## Exercise instructions
Using the material below, return exactly the lines between the one holding "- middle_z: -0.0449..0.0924" and the one holding "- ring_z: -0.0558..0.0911", inclusive, and no others.

○ ○ ○

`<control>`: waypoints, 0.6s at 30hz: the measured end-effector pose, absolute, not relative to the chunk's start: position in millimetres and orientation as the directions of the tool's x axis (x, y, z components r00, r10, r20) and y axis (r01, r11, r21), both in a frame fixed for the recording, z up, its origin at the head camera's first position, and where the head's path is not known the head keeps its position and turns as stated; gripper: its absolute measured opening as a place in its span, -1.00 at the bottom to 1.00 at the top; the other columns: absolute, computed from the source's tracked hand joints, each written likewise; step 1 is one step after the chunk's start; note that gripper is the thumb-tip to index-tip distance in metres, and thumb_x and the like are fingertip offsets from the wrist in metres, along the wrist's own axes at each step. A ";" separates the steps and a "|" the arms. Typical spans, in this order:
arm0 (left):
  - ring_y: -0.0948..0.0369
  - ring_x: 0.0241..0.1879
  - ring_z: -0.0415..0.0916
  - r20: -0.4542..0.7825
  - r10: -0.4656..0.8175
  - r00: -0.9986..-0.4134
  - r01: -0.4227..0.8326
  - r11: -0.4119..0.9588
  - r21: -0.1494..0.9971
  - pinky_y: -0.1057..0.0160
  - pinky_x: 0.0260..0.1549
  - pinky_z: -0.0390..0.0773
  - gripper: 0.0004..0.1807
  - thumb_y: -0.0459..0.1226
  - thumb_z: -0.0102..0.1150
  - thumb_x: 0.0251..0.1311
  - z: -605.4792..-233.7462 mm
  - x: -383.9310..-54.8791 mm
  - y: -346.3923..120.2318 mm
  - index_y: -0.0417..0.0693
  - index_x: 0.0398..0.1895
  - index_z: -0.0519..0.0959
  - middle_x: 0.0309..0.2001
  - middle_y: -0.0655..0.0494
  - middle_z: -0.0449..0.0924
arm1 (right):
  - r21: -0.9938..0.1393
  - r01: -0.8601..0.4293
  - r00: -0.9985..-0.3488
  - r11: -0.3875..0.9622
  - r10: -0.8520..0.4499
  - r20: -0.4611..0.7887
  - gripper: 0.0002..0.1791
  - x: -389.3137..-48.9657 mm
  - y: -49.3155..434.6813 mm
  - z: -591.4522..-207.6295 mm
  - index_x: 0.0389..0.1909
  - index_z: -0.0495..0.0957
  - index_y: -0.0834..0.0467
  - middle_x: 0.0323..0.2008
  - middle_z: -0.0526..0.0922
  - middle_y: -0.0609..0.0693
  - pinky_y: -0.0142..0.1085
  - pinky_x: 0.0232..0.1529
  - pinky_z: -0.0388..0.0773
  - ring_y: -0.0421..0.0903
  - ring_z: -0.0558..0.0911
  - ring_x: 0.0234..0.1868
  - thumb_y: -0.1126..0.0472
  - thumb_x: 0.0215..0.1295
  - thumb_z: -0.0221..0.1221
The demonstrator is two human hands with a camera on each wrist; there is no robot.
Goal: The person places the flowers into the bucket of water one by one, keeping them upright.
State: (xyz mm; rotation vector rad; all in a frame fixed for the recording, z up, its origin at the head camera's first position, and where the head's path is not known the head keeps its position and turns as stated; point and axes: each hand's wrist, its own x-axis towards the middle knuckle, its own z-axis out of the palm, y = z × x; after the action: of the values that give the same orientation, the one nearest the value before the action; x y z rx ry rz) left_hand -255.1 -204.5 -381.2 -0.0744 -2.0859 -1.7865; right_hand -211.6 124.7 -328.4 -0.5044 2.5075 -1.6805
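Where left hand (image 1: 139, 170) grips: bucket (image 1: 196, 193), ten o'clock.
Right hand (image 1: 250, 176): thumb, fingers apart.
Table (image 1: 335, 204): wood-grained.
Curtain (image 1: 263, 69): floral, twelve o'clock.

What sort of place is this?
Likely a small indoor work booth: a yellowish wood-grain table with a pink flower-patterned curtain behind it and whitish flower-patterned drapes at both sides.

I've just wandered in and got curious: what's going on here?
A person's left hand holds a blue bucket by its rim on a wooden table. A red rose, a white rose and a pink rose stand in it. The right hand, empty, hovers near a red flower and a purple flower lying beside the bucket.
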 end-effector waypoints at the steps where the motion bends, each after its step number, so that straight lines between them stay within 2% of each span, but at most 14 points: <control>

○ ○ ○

## Your response
  - middle_z: -0.0449..0.0924
arm1 (right):
  - r21: -0.9938..0.1393
  - r01: -0.8601..0.4293
  - r00: -0.9985..-0.3488
  - r11: -0.3875..0.9622
  - r10: -0.8520..0.4499
  - r20: -0.4611..0.7887
  - gripper: 0.0002..0.1791
  - x: -389.3137..-48.9657 mm
  - y: -49.3155..434.6813 mm
  - z: -591.4522..-207.6295 mm
  - index_x: 0.0389..0.1909
  - index_z: -0.0495..0.0957
  - index_y: -0.0834..0.0467
  - middle_x: 0.0323..0.2008
  - middle_z: -0.0526..0.0922
  - middle_y: -0.0609..0.0693
  - pinky_y: -0.0142..0.1085
  - pinky_x: 0.0232..0.1529
  - pinky_z: -0.0388..0.0773
  - ring_y: -0.0421..0.0903
  - ring_z: -0.0558..0.0911

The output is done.